The UI will own and operate the campus while offering space to other institutions interested in offering courses. The proposal is still subject to state Board of Regents proposal.
AIB has been winding down its operations and has lost a quarter of its students. Its athletics program ended this spring.
KKK statue roils campus
A controversial statue depicting a robed KKK figure lit up the University of Iowa campus.
Some members of the UI community found the statue deeply offensive and said they were terrorized, while others defended the statue and said it was a symbol of the freedom of speech.
Serhat Tanyolacar, a UI printmaking fellow, created the statue. The statue’s robe comprised different newspaper clippings depicting racial tensions and riots over the past century.
University of Iowa President Sally Mason started a presidential Black Student Advisory Committee following the incident.

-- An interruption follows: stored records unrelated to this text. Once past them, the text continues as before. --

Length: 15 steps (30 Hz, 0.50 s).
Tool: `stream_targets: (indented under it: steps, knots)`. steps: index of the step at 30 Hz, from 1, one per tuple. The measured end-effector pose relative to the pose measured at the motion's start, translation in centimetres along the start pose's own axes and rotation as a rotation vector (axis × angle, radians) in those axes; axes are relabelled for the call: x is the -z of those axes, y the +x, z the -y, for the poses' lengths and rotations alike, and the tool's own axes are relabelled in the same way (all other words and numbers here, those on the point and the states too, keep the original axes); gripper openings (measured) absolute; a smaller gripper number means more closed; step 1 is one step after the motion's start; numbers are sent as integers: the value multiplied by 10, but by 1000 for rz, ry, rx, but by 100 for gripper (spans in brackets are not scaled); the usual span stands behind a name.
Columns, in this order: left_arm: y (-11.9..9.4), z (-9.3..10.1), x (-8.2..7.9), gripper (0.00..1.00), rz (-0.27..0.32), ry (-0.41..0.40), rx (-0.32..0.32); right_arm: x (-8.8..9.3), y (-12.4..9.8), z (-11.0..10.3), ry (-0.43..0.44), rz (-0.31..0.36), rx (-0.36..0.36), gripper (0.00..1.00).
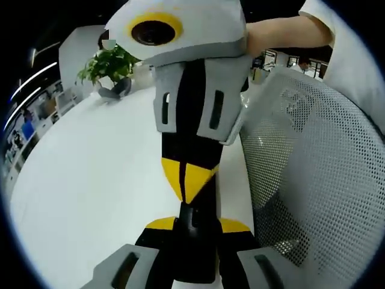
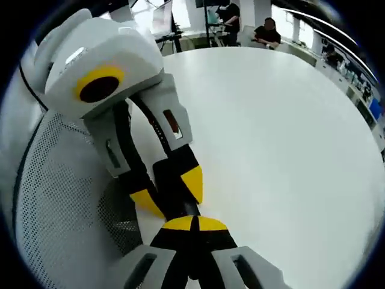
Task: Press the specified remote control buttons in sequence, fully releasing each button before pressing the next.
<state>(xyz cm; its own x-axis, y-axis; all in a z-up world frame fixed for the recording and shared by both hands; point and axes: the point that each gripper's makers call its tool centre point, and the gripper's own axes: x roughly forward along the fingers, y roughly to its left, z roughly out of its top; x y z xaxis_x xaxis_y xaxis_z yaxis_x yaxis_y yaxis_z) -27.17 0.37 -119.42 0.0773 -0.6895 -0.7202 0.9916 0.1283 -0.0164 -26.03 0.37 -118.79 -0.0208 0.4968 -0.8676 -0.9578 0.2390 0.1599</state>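
The white table is the largest thing, and all places here are given from it. A grey mesh chair stands against the table's near edge. Both grippers meet tip to tip above that same edge.

The left gripper pinches a narrow black body, most likely the remote control, between its yellow-tipped jaws. The remote control is therefore lifted off the table, not lying on it. The right gripper has its jaws pressed together into one point. This point touches, or nearly touches, the end of the remote control that sticks out.

The buttons are too dark to tell apart. To press well, the left gripper should probably keep the remote control steady. The right gripper should push straight down on one button, then lift fully clear before the next one.
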Motion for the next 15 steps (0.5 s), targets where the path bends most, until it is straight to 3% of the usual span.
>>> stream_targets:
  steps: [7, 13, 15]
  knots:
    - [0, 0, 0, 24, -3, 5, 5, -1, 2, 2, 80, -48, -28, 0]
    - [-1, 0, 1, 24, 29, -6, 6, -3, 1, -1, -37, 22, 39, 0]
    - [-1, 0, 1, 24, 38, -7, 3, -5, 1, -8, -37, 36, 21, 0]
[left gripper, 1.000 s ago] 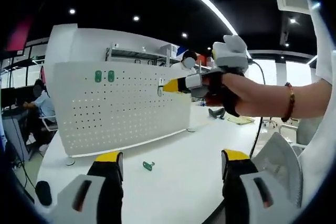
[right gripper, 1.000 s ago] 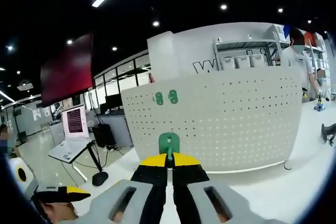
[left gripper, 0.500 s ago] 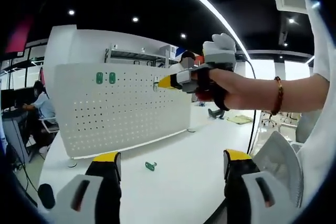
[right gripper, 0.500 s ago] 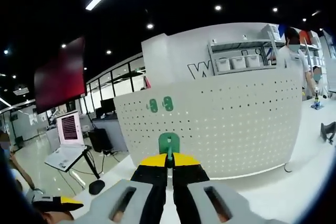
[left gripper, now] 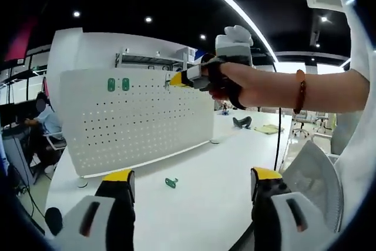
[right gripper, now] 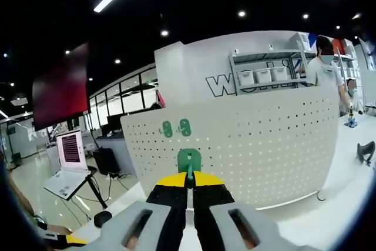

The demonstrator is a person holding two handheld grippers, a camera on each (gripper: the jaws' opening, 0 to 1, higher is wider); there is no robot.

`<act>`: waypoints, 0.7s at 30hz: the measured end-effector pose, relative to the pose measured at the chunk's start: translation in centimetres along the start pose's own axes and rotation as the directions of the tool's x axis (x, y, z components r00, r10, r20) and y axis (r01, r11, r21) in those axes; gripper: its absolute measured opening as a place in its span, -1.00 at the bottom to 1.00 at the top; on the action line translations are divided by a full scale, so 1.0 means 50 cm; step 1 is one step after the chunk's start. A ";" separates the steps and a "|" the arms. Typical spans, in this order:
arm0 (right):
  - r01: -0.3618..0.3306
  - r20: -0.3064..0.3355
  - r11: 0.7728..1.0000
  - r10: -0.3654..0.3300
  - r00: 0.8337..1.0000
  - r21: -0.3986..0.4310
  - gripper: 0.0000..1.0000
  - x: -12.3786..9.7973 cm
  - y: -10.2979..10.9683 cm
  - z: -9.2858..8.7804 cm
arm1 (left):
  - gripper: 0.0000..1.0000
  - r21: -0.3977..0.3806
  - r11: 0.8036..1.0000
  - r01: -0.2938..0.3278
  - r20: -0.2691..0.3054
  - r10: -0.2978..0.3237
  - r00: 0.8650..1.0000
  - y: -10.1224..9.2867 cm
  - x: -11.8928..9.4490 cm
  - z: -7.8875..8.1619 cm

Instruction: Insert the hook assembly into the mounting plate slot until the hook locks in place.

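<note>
A white perforated mounting plate (left gripper: 135, 119) stands upright on the white table (left gripper: 200, 204), with two green hooks (left gripper: 116, 84) fixed near its top left. One loose green hook (left gripper: 171, 182) lies on the table in front of it. My left gripper (left gripper: 192, 176) is open, low over the table. My right gripper (left gripper: 176, 79), held by a hand, hovers near the plate's top edge. In the right gripper view, my right gripper (right gripper: 189, 177) is shut on a green hook assembly (right gripper: 189, 160), facing the plate (right gripper: 258, 145) and the two mounted hooks (right gripper: 176, 127).
A person sits at a desk (left gripper: 44, 119) left of the plate. Another person (right gripper: 326, 69) stands behind it by shelves (right gripper: 261, 72). A laptop on a stand (right gripper: 69, 166) is at the left. A grey chair back (left gripper: 314, 174) is close at the right.
The hand has carried my right gripper with the hook up and to the left, closer to the plate's top. My left gripper has stayed open and low.
</note>
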State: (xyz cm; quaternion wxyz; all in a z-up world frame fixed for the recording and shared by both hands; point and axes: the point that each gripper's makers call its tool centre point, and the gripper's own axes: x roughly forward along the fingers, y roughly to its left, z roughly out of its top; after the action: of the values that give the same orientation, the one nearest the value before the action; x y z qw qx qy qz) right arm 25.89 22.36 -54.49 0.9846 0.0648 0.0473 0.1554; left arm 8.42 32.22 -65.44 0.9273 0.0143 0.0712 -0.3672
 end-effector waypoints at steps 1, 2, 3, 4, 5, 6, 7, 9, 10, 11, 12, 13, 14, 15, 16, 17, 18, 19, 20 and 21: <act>-0.001 -0.003 1.000 0.001 1.000 0.001 -0.98 0.003 0.002 0.000 | 0.67 0.000 1.000 0.001 0.001 -0.001 1.000 0.001 0.001 -0.002; -0.003 -0.002 1.000 0.003 1.000 0.003 -0.98 0.005 0.005 0.000 | 0.67 0.000 1.000 0.001 0.000 -0.001 1.000 0.003 0.002 -0.004; -0.002 0.000 1.000 0.002 1.000 0.001 -0.98 0.010 0.006 0.001 | 0.68 -0.001 1.000 0.002 -0.009 -0.002 1.000 0.004 0.003 -0.008; -0.001 -0.002 1.000 0.001 1.000 -0.003 -0.98 0.015 0.004 0.001 | 0.69 0.001 1.000 0.003 -0.017 -0.003 1.000 0.004 0.002 -0.011; 0.002 -0.004 1.000 -0.002 1.000 -0.004 -0.98 0.020 0.005 0.001 | 0.69 0.005 1.000 0.004 -0.018 -0.003 1.000 0.004 0.002 -0.011; 0.006 -0.002 1.000 -0.006 1.000 -0.005 -0.98 0.022 0.004 0.002 | 0.70 0.008 1.000 0.005 -0.018 -0.005 1.000 0.004 0.002 -0.012; 0.010 0.001 1.000 -0.010 1.000 -0.011 -0.98 0.024 0.004 0.004 | 0.70 0.007 1.000 0.007 -0.022 -0.007 1.000 0.004 0.002 -0.014; 0.016 0.000 1.000 -0.016 1.000 -0.012 -0.98 0.028 0.003 0.006 | 0.69 0.007 1.000 0.006 -0.024 -0.005 1.000 0.004 0.002 -0.015; 0.024 0.002 1.000 -0.024 1.000 -0.013 -0.98 0.030 0.004 0.008 | 0.69 0.007 1.000 0.007 -0.023 -0.007 1.000 0.004 0.002 -0.016; 0.031 0.003 0.999 -0.031 1.000 -0.014 -0.98 0.031 0.002 0.009 | 0.69 0.004 1.000 0.011 -0.025 -0.011 1.000 0.003 0.002 -0.018; 0.041 0.000 0.999 -0.041 0.999 -0.010 -0.98 0.034 0.000 0.008 | 0.69 0.003 1.000 0.014 -0.030 -0.014 0.999 0.003 0.003 -0.020; 0.045 -0.001 0.999 -0.045 0.999 -0.003 -0.98 0.035 -0.002 0.008 | 0.69 0.003 1.000 0.015 -0.035 -0.015 0.999 0.003 0.004 -0.022; 0.048 0.001 0.999 -0.048 0.999 0.004 -0.98 0.037 -0.002 0.008 | 0.69 0.004 1.000 0.016 -0.034 -0.016 0.999 0.003 0.004 -0.021; 0.050 0.003 0.999 -0.050 0.999 0.001 -0.98 0.041 -0.003 0.008 | 0.69 0.000 1.000 0.020 -0.024 -0.020 1.000 0.002 0.005 -0.019; 0.056 0.002 0.998 -0.056 0.998 -0.003 -0.98 0.043 -0.005 0.008 | 0.70 -0.013 1.000 0.026 -0.015 -0.027 1.000 0.002 0.007 -0.017; 0.062 0.002 0.998 -0.062 0.998 -0.005 -0.98 0.045 -0.007 0.008 | 0.71 -0.012 1.000 0.025 -0.018 -0.025 1.000 0.003 0.007 -0.018; 0.064 0.004 0.998 -0.064 0.998 -0.004 -0.98 0.046 -0.007 0.009 | 0.71 0.000 1.000 0.020 -0.023 -0.020 1.000 0.005 0.008 -0.018; 0.067 0.006 0.998 -0.067 0.998 -0.001 -0.98 0.048 -0.008 0.010 | 0.71 0.006 1.000 0.020 -0.028 -0.020 0.999 0.006 0.009 -0.019; 0.067 0.009 0.998 -0.067 0.998 0.002 -0.98 0.050 -0.010 0.012 | 0.71 0.007 1.000 0.023 -0.029 -0.022 0.999 0.006 0.009 -0.019; 0.067 0.013 0.998 -0.067 0.998 0.000 -0.98 0.054 -0.009 0.014 | 0.71 0.007 1.000 0.024 -0.026 -0.024 0.999 0.006 0.009 -0.019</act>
State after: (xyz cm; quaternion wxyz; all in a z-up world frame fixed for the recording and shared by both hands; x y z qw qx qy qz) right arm 28.68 22.70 -54.08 0.9895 0.0639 0.0428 0.1220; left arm 8.82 32.20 -66.43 0.9217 0.0218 0.0820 -0.3784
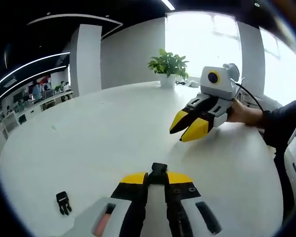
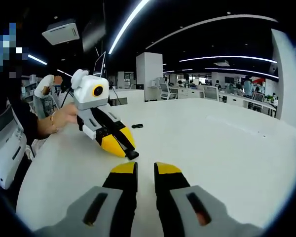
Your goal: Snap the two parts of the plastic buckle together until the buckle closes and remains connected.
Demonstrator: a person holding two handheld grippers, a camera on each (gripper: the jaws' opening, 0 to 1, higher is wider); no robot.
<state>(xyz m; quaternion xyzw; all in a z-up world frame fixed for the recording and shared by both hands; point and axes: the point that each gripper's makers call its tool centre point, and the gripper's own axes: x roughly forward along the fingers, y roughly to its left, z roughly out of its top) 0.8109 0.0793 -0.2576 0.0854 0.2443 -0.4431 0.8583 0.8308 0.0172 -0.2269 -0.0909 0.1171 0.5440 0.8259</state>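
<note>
My left gripper (image 1: 158, 178) is shut on one black buckle part (image 1: 159, 171), which sticks up between its yellow tips. The other black buckle part (image 1: 63, 202) lies loose on the white table (image 1: 103, 133), to the near left of those jaws. My right gripper (image 1: 178, 135) hovers above the table further out, its tips slightly apart with nothing between them. In the right gripper view, my right gripper (image 2: 145, 168) stands open and empty. Ahead of it, the left gripper (image 2: 129, 149) holds its buckle part (image 2: 132, 154), and the loose part (image 2: 137, 126) lies behind.
A potted plant (image 1: 168, 66) stands at the table's far edge. A person's hand (image 1: 241, 111) and dark sleeve hold the right gripper; another hand (image 2: 64, 116) holds the left one. Office desks and people fill the background beyond the table (image 2: 227, 143).
</note>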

Regents pass third tuition freeze
Some students at the University of Iowa could graduate without ever seeing a tuition increase.
In December 2014, the regents passed a third-consecutive tuition freeze for resident undergraduate students. All other students would see an increase.
Some officials lauded the freeze, calling it historic and helpful for Iowa families, while other expressed concerns about the reduced funding for the universities and the possibility of a tuition spike next year.
The Iowa Legislature is still debating university appropriations, which could fund the freeze.